Friday, June 4, 2010

Spoofing Google Chrome

Yes, there are STILL web sites out there that do "browser detection" rather than "feature detection." A good example of this is actually Apple's own HTML5 Showcase, which directs anyone visiting it who isn't already using Apple's "Safari" browser to download it in order to see the content.

Let me go off on an Apple tangent for a moment:

This is blatantly NOT how you are supposed to do detection for support of HTML5 features! They're clearly doing it on purpose to give the (false) impression that ONLY their web browser supports this stuff. If you visit the showcase with Google's Chrome browser you'll still get the "download Safari" message, even though both Safari and Chrome are built atop the same Webkit core. Small point, but Apple also uses a lot of Webkit-specific CSS in their showcase too, when there are perfectly good standards-compliant equivalents available, which means other browsers that DO support HTML5 (like Opera and nightly builds of Firefox) won't render the content correctly because they aren't built on Webkit. C'mon Apple! Don't put up a site that is supposed to showcase HTML5 standards compliance and then use non-compliant CSS!!

Ok, back to Google Chrome:

Because Chrome is the new kid on the block and doesn't support add-ons (yet) you can't easily "spoof" the User Agent for the browser. The "User Agent" is a string that the browser reports to web sites that request it telling the site what kind of browser it is. When you send a user agent string that is different from the actual one, it is called "spoofing." The Opera browser has long had a built-in option to spoof (or they call it "mask") as other browsers, because so few sites are built with Opera in mind if there is any code on the site that requires a specific browser (like Firefox or Internet Explorer) you have to set Opera to lie to the site to get the code to work properly. This was even more of a problem back in the early D0t.Com era when so many sites were designed for either IE or Netscape to the exclusion of each other and everyone else! There are add-ons for Firefox that allow it to masquerade as other browsers - should you stumble across one of these anachronistic web sites. But what about Google Chrome?

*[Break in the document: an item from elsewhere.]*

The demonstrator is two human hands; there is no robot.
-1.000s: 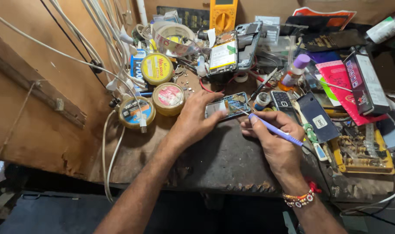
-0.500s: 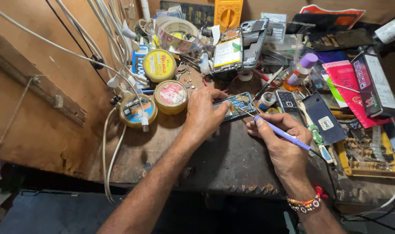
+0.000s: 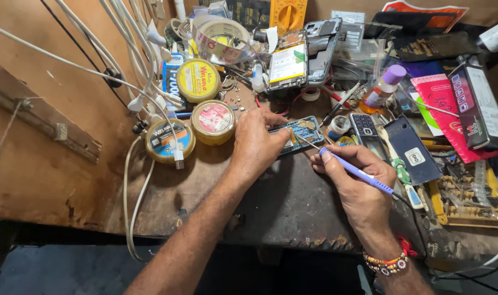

Well, there isn't an add-on or a built-in method, but it's still relatively easy to do (Windows instructions):

1. Find the Shortcut to Google Chrome that is most likely on your desktop.
2. Copy the Shortcut and Paste the copy somewhere (like back on the desktop).
3. Right+Click and select "Properties"
4. In the first box named "Target" you'll need to add the following to the line that's already there:

--user-agent="Mozilla/5.0 (Macintosh; U; Intel Mac OS X 10_7; en-us) AppleWebKit/533.4 (KHTML, like Gecko) Version/4.1 Safari/533.4"

5. Rename the Shortcut "Chrome as Safari"
6. Use this shortcut to launch Chrome and it will automatically be masquerading as Safari 4.1

Don't believe me? Follow the steps and then go to the Apple HTML5 Showcase mentioned above. You won't get the "Download Safari" message!

You can replace the User Agent string with the string from any other browser, so you could also make shortcuts that launch Google Chrome as Firefox or as Internet Explorer.